• [YOUR TASK]: Exactly the lines below from the line with "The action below" through the line with "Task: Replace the" must make up the answer, both ends included and pictures left out.

● ● ● ● ● ● ●

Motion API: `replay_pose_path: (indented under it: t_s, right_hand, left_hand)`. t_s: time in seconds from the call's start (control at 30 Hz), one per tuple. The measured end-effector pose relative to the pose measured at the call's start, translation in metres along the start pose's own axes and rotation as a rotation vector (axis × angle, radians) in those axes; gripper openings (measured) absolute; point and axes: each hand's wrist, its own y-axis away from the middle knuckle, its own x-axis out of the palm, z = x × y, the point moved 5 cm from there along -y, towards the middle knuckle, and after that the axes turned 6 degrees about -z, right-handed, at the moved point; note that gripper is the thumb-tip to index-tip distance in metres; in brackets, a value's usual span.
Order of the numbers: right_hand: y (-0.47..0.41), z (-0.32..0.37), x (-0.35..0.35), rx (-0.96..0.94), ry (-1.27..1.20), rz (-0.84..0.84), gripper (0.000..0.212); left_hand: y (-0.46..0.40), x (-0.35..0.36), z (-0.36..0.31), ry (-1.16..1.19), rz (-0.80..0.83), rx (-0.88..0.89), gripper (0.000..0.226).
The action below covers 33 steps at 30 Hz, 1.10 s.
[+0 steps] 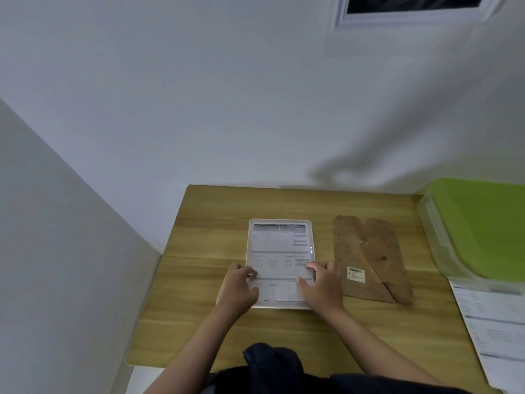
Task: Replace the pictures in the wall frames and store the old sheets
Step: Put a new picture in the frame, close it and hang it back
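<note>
Item: white frame (280, 306), lying flat near the middle of the wooden table (199, 322), with a printed sheet (279, 251) laid inside it. The sheet's far end runs away from our fingertips toward the wall; its near edge sits just short of the frame's near rail, between our wrists.

Left hand (238, 288): fingers (246, 272) curled, tips on the sheet's left edge at the frame's rim. We cannot tell whether they pinch the paper or only press it.

Right hand (322, 282): fingers (314, 265) spread and bent, tips resting on the sheet's right margin, thumb lower on the paper. Nothing is lifted; it pins the sheet, as far as we can see.

Just beyond the right fingers: brown backing board (372, 260) with a barcode label, lying flat and apart from the frame.

Further right: more printed sheets (494, 331) at the table edge, and a clear box with a green lid (483, 223).

Above, on the wall: the lower part of another frame (412, 17).

Step in hand, by our judgement: seating or squaring a sheet in the open frame; old or new sheet, we cannot tell.

Next move calls for: even pressure at both edges to keep the paper square, then one hand free to fetch the backing board.
</note>
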Motion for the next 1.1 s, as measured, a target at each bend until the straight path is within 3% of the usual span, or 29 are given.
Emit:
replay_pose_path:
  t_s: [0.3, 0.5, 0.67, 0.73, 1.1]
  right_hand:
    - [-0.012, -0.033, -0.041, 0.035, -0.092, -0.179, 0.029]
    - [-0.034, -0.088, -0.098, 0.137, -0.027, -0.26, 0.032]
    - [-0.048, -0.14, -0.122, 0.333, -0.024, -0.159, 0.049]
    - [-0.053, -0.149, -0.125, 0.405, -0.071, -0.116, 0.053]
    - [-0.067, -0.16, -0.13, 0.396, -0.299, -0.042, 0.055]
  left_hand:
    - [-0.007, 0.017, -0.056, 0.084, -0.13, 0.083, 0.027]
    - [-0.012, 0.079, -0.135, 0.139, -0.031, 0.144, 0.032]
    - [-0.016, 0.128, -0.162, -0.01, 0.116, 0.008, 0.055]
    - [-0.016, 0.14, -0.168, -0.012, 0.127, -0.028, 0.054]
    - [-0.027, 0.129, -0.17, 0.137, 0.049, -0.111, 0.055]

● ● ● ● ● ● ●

• [WRITTEN REPLY]:
The action below covers 33 steps at 30 Hz, 1.10 s.
[+0 steps] 
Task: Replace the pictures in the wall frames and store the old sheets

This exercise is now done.